Gu Wenying, Greenwood Brad N, Agarwal Ritu, Nestadt Paul S
Decision, Operations, and Information Technologies, Robert H. Smith School of Business, University of Maryland, College Park, Maryland.
Costello College of Business, George Mason University, Fairfax, Virginia.
Am J Prev Med. 2025 Aug;69(2):107652. doi: 10.1016/j.amepre.2025.107652. Epub 2025 May 9.
Although a growing number of states have implemented extreme risk protective orders to curb gun violence, existing studies on extreme risk protective orders have been limited in scope, focusing on a few states, and often lacking robust methodologies to identify their effects. This work estimates the effect of extreme risk protective order codification on firearm fatalities (homicides and suicides). Further, the study examines heterogeneity in fatalities across racial subpopulations and those who can petition for such restrictions (viz. law enforcement, family members, healthcare professionals).

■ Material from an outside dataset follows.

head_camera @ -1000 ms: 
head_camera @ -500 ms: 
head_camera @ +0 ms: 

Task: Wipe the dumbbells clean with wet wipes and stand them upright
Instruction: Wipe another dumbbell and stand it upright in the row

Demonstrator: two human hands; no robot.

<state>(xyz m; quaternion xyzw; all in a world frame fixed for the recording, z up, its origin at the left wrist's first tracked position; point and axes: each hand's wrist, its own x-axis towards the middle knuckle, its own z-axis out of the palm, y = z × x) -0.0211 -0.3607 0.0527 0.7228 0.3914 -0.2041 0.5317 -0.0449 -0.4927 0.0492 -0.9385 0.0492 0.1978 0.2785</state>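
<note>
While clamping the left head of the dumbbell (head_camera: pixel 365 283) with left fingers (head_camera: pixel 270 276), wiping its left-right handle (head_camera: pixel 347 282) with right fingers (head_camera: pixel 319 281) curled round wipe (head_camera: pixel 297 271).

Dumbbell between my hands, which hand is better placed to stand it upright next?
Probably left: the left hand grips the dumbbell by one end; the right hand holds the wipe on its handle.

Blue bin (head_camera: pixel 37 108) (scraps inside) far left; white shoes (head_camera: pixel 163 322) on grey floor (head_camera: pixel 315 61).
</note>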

Using a difference in difference approach, the authors estimate changes in outcomes across 19 treated states and the District of Columbia, which implemented ERPOs, and 31 control states. The sample runs from 1998 to 2020, including 288,250 homicides and 450,956 suicides involving firearms. Data are drawn from National Center for Health Statistics death certificates.
Empowering health professional petitioners significantly reduces suicides overall, most prominently among White victims (-14.79%; 95% CI= -19.18%, -10.24%]; 7-16 state yearly net effect). Including family members as petitioners significantly decreases homicides overall, and most prominently among Black victims to varying degrees in most models.
Results indicate significant differences in the efficacy of extreme risk protection orders implementation on firearm-related homicides and suicides across petitioners and subpopulations. This study underscores the benefits of diversified petitioners and their role in ending violence across different communities.
尽管越来越多的州已实施极端风险保护令以遏制枪支暴力,但现有的关于极端风险保护令的研究范围有限,聚焦于少数几个州,且往往缺乏确定其效果的有力方法。这项研究估计了极端风险保护令编纂对枪支致死率(杀人及自杀)的影响。此外,该研究还考察了不同种族亚群体以及那些可申请此类限制的人群(即执法人员、家庭成员、医疗保健专业人员)在致死率方面的差异。
作者采用双重差分法,估计了19个实施极端风险保护令的处理州和哥伦比亚特区以及31个对照州的结果变化。样本涵盖1998年至2020年,包括288,250起涉及枪支的杀人案件和450,956起涉及枪支的自杀案件。数据取自国家卫生统计中心的死亡证明。
赋予医疗保健专业人员申请权总体上显著降低了自杀率,在白人受害者中最为明显(-14.79%;95%置信区间 = -19.18%,-10.24%;7 - 16个州的年度净效应)。将家庭成员纳入申请人范围总体上显著降低了杀人率,在大多数模型中,对黑人受害者的降低幅度最为明显。
结果表明,极端风险保护令在不同申请人和亚群体中对与枪支相关的杀人及自杀事件的实施效果存在显著差异。本研究强调了多元化申请人的益处及其在终结不同社区暴力方面的作用。